**Task prompt**
Look through the listing below and write out exactly the lines from the line with "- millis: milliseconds" to the line with "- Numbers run", both included, and no others.

**The data**
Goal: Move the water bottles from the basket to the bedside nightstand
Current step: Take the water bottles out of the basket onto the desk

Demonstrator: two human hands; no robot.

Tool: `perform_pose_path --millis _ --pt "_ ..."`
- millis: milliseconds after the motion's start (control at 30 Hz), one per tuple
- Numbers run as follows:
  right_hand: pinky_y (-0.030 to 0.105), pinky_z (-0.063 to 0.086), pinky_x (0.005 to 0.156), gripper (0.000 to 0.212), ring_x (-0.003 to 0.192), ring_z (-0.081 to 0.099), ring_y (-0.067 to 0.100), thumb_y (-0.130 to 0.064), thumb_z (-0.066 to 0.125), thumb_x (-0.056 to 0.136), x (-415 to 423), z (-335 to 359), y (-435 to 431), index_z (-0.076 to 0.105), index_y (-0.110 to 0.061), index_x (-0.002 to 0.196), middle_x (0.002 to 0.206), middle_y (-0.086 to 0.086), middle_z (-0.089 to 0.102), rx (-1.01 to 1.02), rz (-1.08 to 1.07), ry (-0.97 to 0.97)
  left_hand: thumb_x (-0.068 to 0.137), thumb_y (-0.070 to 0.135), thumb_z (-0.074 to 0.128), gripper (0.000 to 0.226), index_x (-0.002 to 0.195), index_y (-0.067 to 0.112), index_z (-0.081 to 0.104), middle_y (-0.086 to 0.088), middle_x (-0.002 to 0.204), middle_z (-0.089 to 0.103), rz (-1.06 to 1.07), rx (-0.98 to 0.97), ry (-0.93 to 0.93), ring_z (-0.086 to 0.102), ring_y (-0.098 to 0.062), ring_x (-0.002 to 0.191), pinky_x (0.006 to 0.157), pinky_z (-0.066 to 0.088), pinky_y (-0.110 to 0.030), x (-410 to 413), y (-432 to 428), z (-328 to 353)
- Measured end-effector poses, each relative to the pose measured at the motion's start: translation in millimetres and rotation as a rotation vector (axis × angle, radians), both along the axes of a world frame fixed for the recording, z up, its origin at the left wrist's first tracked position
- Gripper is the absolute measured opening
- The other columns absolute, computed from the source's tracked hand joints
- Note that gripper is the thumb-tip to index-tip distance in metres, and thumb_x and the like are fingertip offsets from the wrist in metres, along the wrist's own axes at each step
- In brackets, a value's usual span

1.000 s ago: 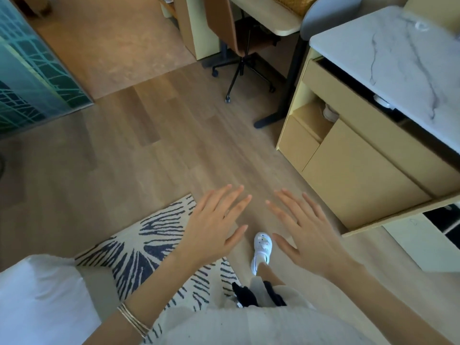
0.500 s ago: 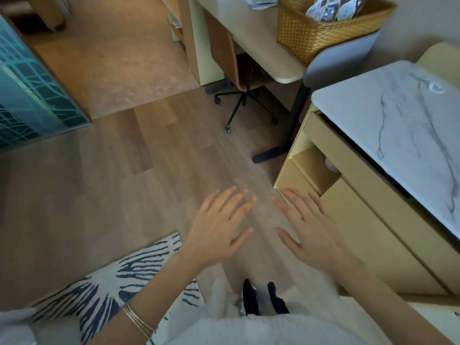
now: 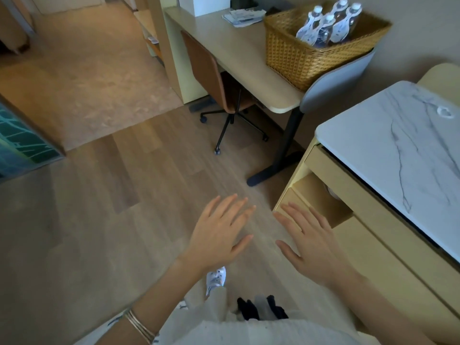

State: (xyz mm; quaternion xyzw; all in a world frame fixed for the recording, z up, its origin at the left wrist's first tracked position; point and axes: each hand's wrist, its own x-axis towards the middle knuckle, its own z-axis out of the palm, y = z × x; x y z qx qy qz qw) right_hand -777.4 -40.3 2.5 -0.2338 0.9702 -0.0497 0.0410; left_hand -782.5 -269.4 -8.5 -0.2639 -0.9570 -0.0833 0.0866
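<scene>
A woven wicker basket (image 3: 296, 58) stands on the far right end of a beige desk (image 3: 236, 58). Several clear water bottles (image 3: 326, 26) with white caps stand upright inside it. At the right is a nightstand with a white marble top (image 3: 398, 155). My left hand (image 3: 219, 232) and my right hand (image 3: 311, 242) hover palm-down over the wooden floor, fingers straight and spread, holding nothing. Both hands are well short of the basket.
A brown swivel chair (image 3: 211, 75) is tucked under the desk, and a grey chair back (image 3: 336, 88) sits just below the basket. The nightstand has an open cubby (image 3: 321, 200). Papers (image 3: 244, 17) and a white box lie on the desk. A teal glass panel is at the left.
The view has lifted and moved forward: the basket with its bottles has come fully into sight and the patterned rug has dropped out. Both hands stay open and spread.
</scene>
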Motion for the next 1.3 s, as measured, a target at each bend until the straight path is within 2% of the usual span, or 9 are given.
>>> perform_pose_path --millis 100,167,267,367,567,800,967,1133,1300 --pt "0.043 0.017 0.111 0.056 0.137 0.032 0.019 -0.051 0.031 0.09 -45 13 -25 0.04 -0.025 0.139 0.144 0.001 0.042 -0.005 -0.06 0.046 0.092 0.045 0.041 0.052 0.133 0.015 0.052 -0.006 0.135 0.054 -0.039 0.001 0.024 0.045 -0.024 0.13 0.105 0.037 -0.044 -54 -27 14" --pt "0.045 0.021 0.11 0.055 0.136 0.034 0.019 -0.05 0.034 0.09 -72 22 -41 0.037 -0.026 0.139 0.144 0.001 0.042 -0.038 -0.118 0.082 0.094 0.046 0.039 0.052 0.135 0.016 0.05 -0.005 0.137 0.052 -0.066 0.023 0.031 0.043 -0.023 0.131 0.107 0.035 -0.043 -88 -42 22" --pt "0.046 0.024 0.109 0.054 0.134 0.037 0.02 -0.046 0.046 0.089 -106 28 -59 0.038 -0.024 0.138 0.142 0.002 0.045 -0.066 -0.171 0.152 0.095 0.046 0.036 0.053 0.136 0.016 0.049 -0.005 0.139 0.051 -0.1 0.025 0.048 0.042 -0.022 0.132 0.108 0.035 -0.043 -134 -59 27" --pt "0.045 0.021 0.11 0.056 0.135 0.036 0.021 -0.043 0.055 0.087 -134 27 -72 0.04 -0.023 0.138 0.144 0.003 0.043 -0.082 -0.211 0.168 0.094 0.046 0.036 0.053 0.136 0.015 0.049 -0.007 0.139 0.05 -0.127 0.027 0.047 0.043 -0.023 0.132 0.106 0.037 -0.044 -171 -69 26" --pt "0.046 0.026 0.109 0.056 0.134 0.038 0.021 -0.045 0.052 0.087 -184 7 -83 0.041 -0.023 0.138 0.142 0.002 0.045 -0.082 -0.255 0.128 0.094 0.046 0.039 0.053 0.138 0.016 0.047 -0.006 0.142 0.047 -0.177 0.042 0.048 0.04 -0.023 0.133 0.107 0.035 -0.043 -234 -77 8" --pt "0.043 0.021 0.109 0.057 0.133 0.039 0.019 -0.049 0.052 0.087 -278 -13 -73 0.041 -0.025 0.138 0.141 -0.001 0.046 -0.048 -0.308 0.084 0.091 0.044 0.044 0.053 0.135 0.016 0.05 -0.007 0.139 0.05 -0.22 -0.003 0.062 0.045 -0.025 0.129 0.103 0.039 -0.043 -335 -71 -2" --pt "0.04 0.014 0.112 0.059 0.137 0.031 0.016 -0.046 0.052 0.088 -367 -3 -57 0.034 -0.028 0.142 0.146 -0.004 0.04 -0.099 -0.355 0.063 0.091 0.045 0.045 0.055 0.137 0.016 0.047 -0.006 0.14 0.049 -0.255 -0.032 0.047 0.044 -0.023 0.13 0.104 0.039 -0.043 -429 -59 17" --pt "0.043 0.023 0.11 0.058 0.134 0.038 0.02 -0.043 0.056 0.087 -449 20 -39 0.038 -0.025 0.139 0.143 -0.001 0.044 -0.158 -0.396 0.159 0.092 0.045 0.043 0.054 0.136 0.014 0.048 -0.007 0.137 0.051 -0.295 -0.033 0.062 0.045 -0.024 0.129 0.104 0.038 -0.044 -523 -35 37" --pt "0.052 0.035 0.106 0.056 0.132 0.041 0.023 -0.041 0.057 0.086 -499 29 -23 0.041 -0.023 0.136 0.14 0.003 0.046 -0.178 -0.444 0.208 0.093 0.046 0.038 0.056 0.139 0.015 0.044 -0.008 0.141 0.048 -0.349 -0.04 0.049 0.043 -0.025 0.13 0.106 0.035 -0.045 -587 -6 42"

**The completed task**
- millis: milliseconds after the motion's start (control at 30 Hz), one per tuple
- Numbers run as follows:

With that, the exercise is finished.